Капитан госбезопасности. В марте сорокового | страница 2



— Нам, Микола, пока приходится считаться с немецкими капризами и со старческими неврозами Мельника. Этот дряхлеющий маразматик смотрит немцам в рот, шагу не ступит без их согласия. И тут же побежит докладывать им, если разнюхает, что мы надумали своевольничать. А разве можем мы быть уверены, что кто-то из наших братьев не работает еще и на Мельника? Вот то-то, Микола…[3]

Они шли по дорожке неторопливо. Бандера вертел в пальцах трость, держа ее за середину. Волонюк иногда поглядывал на него, но, видя, что батька думает, не лез с вопросами. А вопросы были.

— Они, — Степан показал рукоятью трости на идущих впереди товарищей по организации, — на территории врага будут находиться в твоем и только в твоем распоряжении. Ты для них станешь царем и богом. Они вынуждены будут выполнять твои приказы. Но о нашем разговоре, о том, что я тебе сейчас скажу, никто из них не должен узнать в любом случае. Понимаешь, о чем я?

Бандера повернул голову к собеседнику и заглянул ему в глаза, но ничего, кроме, пожалуй, собачьей преданности, в них не заметил.

— Не сомневайся, батька, — с жаром заверил Волонюк. — Со мной в могилу уйдет разговор.

— Зачем же сразу в могилу? Я рассчитываю на тебя живого. Очень рассчитываю на тебя, Микола.
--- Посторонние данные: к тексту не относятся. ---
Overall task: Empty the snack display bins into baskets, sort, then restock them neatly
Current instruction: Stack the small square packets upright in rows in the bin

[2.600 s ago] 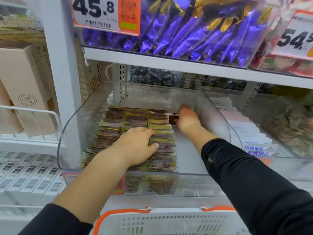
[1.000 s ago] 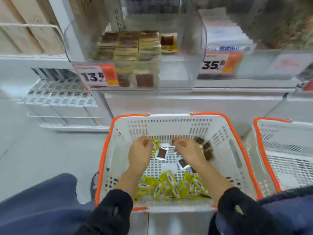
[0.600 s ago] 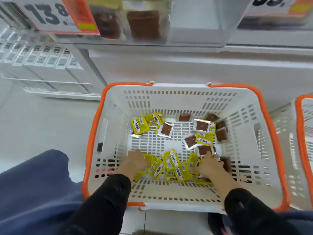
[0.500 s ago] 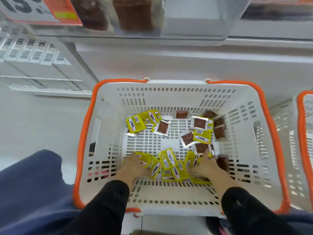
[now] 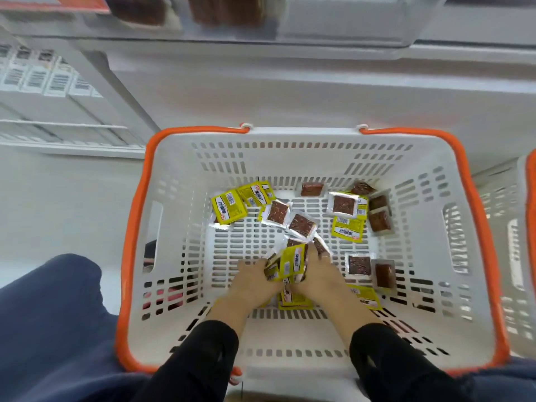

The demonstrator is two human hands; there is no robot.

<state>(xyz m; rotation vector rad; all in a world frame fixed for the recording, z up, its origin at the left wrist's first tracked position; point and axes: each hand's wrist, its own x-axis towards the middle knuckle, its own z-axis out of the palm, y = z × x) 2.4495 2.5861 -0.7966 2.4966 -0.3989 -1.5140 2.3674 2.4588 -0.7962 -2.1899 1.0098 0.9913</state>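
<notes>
Head camera view, looking down: a bunch of small yellow snack packets (image 5: 288, 264) is gathered at the lower centre of the frame, pressed between two hands inside a white basket (image 5: 313, 158) with an orange rim. The left hand (image 5: 255, 281) and the right hand (image 5: 320, 275) sit side by side, fingers curled around the bunch from either side, both wrists in black sleeves. More packets lie loose on the basket's slotted floor: yellow ones (image 5: 229, 210) toward the upper left, clear-fronted brown ones (image 5: 301, 224) near the middle, and others (image 5: 377, 217) along the right. A few yellow packets (image 5: 364, 297) lie flat just below the right hand. Part of a second basket (image 5: 522, 204) shows at the right edge. Above, blurred, runs a white shelf (image 5: 290, 82) with the bottom of a clear display bin (image 5: 226, 13) at the top of the frame
</notes>
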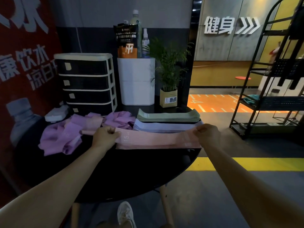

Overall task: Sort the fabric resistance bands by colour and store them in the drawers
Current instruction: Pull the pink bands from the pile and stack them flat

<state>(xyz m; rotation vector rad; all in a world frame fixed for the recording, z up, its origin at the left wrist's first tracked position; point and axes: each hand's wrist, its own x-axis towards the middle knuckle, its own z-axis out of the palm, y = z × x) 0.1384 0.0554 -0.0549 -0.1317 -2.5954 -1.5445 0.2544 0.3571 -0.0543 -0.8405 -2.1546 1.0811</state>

Степан отвлекся взглядом на памятник — гранитная люлька, в которой угадываются очертания спеленатого младенца. И выбитая на камне надпись: «Моя маленькая Лулу, которую бог забрал к себе через три месяца после ее рождения». «Вот пожалуйста, — подумал Бандера. — Бог допускает смерть даже невинных. Значит, не отнятие жизни греховно, а цель, во имя которой отнятие совершается. Если отнимаешь чью-то жизнь во имя собственной корысти, то прощения не будет, а если приносишь жертву на алтарь народного блага, то милостью и благодарностью народной прощение получишь. Мои хохлы потом возблагодарят меня и деяния мои, воспоют мои помыслы, что служили лишь матери нашей Украине, и до Бога дойдет их признательность».

Размышления о жизни и смерти не оставляли Степана со времени, проведенного им в камере смертников варшавской тюрьмы. Готовя себя к эшафоту и стараясь гнать прочь позорные мысли о предательстве, о вымаливании прощения на любых условиях, он не мог не думать о том, а что же ждет после, уж не расплата ли на божьем суде?[4] Те ночи бессонных хождений среди скребущих тюремных звуков, то ощущение раскаляющегося под черепом мозга, бессильного найти выход, тот особенный холод прутьев оконной решетки, останутся — Степан уже смирил себя с неизбежностью — всегда рядом, будут его тенью, не видимой другими людьми.